L'obligation contractée solidairement envers le créancier se divise de plein droit entre les débiteurs, qui n'en sont tenus entre eux que chacun pour sa part et portion. Par acte authentique dressé par notaire, un propriétaire a vendu son appartement. Faisant état de la découverte d'une infestation de mérule dans l'immeuble, l’acquéreur et ses enfants ont assigné le vendeur en résolution de la vente et indemnisation de leurs préjudices.

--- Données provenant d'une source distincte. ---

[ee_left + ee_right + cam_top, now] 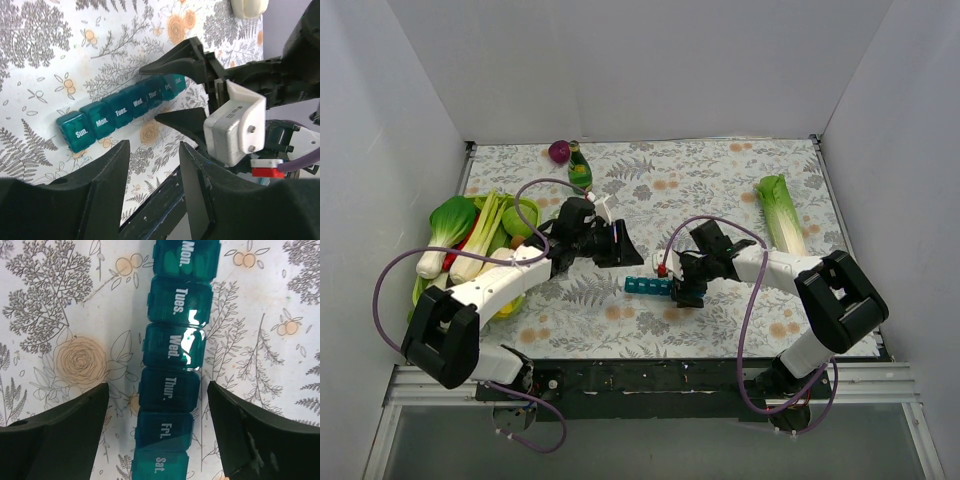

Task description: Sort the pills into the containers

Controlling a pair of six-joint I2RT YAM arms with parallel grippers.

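We see the teal pill box (120,112) lying flat on the desk (720,170), approx. midway btwn the left & right edges and nearer the near edge than the far one. Its lids read Sun. thru Sat. (those we can see look shut). The right claw (157,386) is spread wide and straddles the box around the Thur./Fri. lids. It has one finger each side w/ a strip of bare desk showing on both sides, so no contact. The left claw (154,147) is also apart, w/ nothing btwn its fingers. It hangs near the box on the far-edge side, not touching it. A green basket (525,215) w/ veg sits by the left edge. A lettuce (780,210) lies near the right edge, and a dark green bottle (580,170) is by the far edge.
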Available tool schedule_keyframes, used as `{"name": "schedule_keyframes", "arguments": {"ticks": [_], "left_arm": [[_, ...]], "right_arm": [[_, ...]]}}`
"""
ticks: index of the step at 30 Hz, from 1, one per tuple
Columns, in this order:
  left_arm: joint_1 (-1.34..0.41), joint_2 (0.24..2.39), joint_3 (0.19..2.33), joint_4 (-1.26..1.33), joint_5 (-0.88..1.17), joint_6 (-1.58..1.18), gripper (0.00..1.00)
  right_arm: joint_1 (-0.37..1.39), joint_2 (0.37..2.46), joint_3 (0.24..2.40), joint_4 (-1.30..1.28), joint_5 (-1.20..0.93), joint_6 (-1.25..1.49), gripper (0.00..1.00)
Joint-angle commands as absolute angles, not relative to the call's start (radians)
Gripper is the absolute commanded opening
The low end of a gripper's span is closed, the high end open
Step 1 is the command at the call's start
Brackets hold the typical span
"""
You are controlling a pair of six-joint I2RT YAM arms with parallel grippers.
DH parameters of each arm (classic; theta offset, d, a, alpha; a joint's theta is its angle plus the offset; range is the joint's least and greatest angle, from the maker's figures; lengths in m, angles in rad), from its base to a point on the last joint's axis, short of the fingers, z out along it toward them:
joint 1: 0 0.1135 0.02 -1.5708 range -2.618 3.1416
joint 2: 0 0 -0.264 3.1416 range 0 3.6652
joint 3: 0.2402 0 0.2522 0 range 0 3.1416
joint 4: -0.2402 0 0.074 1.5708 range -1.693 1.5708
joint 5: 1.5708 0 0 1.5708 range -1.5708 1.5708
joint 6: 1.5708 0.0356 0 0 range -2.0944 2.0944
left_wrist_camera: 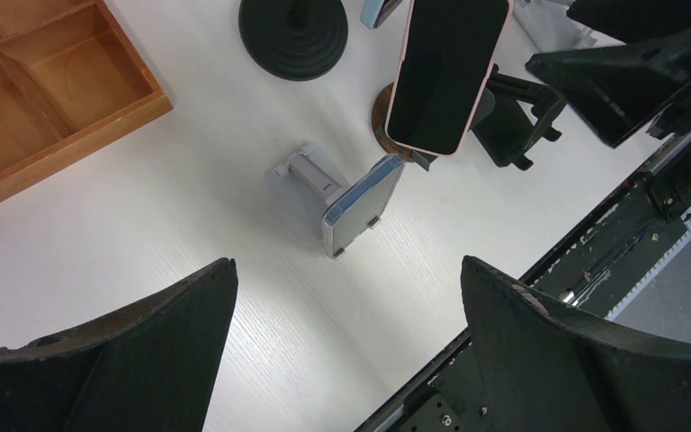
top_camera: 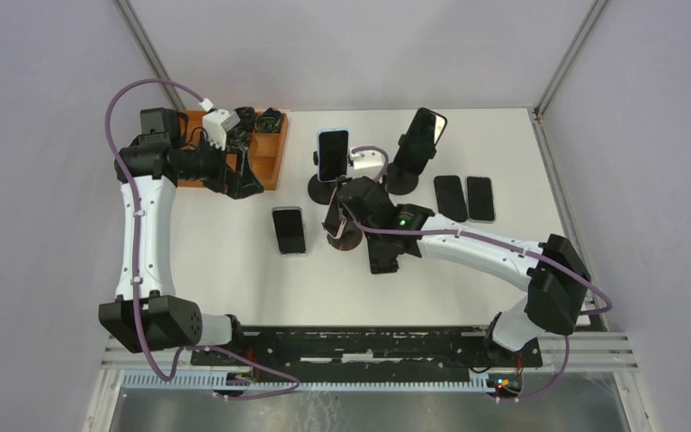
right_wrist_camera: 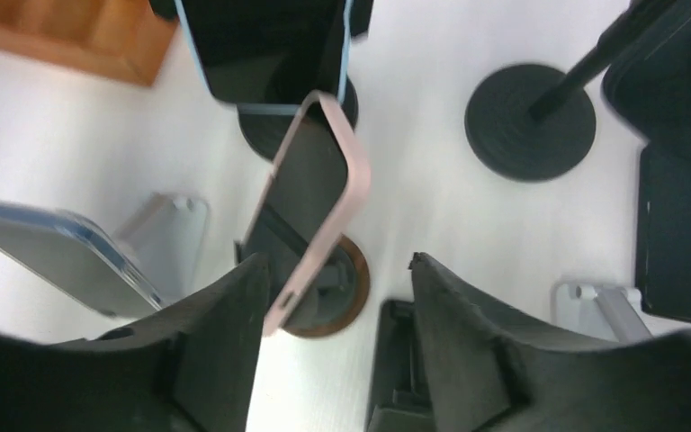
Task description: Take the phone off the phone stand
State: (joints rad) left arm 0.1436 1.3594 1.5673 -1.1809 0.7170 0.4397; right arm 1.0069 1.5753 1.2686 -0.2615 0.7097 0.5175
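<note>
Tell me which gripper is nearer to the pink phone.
Right. The right gripper sits open at the lower edge of the pink phone; the left gripper hangs farther off, near the wooden tray.

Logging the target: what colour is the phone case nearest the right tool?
Pale pink, on the phone; clearest in left wrist view.

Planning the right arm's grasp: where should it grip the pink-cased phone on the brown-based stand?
Probably pinch the pink-cased phone across its long edges near the free upper end, from above: it leans tilted, lower end seated in the stand.
</note>
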Motion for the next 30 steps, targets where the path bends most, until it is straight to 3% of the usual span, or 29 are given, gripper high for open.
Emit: {"name": "schedule_keyframes", "arguments": {"ticks": [1,4,14,19,25,30], "left_arm": [[0.145,1.32,1.58,-1.189,0.742,0.466,1.0],[0.144,1.321,1.581,-1.193,0.742,0.469,1.0],[0.145,1.312,1.591,-1.204,0.749,0.47,1.0],[0.145,1.315,1.606,-1.215,0.746,0.476,1.0],[0.145,1.315,1.612,-1.214,0.747,0.474,1.0],[0.145,1.32,1.623,-1.219,0.746,0.476,1.0]], "right_arm": [[0.995,1.507,1.147,-0.193,0.58,0.525,0.78],[0.981,1.44,1.049,-0.109,0.481,0.522,0.85],[0.799,1.476,1.021,0.064,0.108,0.472,0.8],[0.787,1.562,1.114,0.031,0.058,0.443,0.8],[0.774,1.619,1.128,0.031,0.074,0.492,0.74],[0.771,1.661,1.14,0.06,0.066,0.515,0.6]]}}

Pour rejeter la demande en garantie du notaire contre le vendeur, la cour d’appel de Rennes a retenu que la mauvaise foi contractuelle de celui-ci n'était pas à l'origine de son propre manquement mais en était une conséquence.

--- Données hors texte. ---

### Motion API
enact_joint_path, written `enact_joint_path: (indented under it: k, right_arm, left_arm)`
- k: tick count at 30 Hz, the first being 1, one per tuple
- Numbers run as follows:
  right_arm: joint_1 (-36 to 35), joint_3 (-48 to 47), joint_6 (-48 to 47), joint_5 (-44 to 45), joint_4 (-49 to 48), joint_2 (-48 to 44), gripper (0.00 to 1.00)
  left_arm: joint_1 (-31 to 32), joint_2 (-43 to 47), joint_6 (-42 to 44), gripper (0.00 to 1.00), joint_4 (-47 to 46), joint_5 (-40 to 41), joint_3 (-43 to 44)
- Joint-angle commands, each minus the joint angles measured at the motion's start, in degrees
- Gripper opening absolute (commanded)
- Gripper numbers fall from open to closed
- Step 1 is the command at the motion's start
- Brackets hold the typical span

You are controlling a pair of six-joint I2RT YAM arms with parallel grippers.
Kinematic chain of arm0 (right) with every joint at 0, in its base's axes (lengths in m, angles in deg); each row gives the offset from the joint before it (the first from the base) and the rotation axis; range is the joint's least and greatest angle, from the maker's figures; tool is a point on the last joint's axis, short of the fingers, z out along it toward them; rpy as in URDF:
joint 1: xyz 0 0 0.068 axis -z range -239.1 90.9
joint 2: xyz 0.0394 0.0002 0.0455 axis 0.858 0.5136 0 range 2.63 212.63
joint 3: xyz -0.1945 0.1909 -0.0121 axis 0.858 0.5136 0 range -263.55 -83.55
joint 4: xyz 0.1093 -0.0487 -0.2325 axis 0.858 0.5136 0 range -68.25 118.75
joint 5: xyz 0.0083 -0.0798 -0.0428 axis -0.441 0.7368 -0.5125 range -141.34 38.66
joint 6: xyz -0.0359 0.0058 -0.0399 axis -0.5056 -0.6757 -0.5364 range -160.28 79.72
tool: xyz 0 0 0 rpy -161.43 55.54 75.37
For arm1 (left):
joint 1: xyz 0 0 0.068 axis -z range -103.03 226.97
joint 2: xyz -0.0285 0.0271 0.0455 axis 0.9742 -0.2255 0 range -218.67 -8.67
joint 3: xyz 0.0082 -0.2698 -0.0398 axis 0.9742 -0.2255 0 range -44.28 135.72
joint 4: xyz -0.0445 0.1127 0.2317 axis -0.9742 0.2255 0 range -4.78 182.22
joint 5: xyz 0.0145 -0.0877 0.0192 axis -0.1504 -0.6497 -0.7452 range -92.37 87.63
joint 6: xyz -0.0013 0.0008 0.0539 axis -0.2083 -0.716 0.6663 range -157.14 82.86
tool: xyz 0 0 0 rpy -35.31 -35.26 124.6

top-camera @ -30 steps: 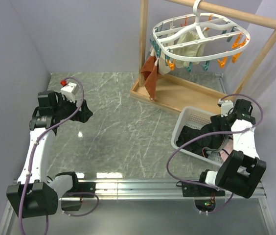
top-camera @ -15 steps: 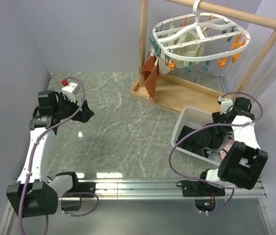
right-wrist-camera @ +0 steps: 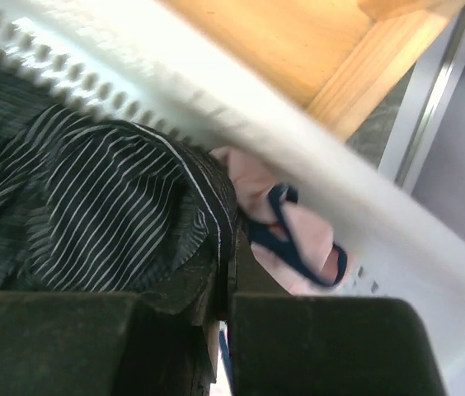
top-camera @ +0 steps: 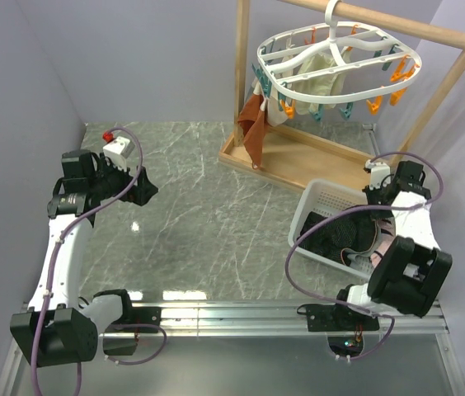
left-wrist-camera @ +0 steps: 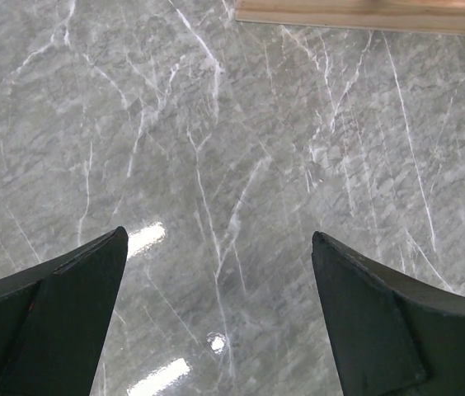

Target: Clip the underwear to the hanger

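Grey-green marble formed the table (top-camera: 208, 214), and at its left we saw the left gripper (top-camera: 138, 188) held above the bare stone, well apart from everything else. In the left wrist view that gripper (left-wrist-camera: 218, 239) had its two dark fingers (left-wrist-camera: 59, 322) spread wide, with nothing but veined stone between them. Moving right along the far side, we found the wooden rail frame (top-camera: 241, 66), and from its top bar hung the hanger (top-camera: 336, 48) by its hook, orange and teal clips dangling from its oval rim. A rust-brown cloth (top-camera: 253, 132) drooped from a clip at its left end and a cream cloth (top-camera: 319, 78) hung under its middle. Nearer to us and to the right, just beside the frame's base, stood the white basket (top-camera: 313, 200). The underwear (top-camera: 340, 235) lay bunched inside it, not on any clip. At the basket's right end the right gripper (top-camera: 378, 193) reached down into it. In the right wrist view we saw that gripper (right-wrist-camera: 224, 305) pressed together, with a fold of the pinstriped underwear (right-wrist-camera: 92, 206) running into the thin seam between its fingers. Just beside that fold a pink cloth with navy trim (right-wrist-camera: 290, 223) lay against the basket's wall (right-wrist-camera: 241, 115).
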Motion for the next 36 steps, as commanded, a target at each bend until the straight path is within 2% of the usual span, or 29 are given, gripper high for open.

Ce raisonnement est invalidé par la Cour de cassation.Dans un arrêt du 26 novembre 2020 (pourvoi n° 17-16.556), elle indique qu’aux termes de l'article 1213 du code civil, dans sa rédaction antérieure à celle issue de l'ordonnance du 10 février 2016, l'obligation contractée solidairement envers le créancier se divise de plein droit entre les débiteurs, qui n'en sont tenus entre eux que chacun pour sa part et portion.Ainsi, les juges du fond ont commis une erreur de droit en statuant ainsi, alors que le juge saisi d'un recours exercé par une partie condamnée in solidum à l'encontre d'un de ses coobligés est tenu de statuer sur la contribution de chacun d'eux à la condamnation.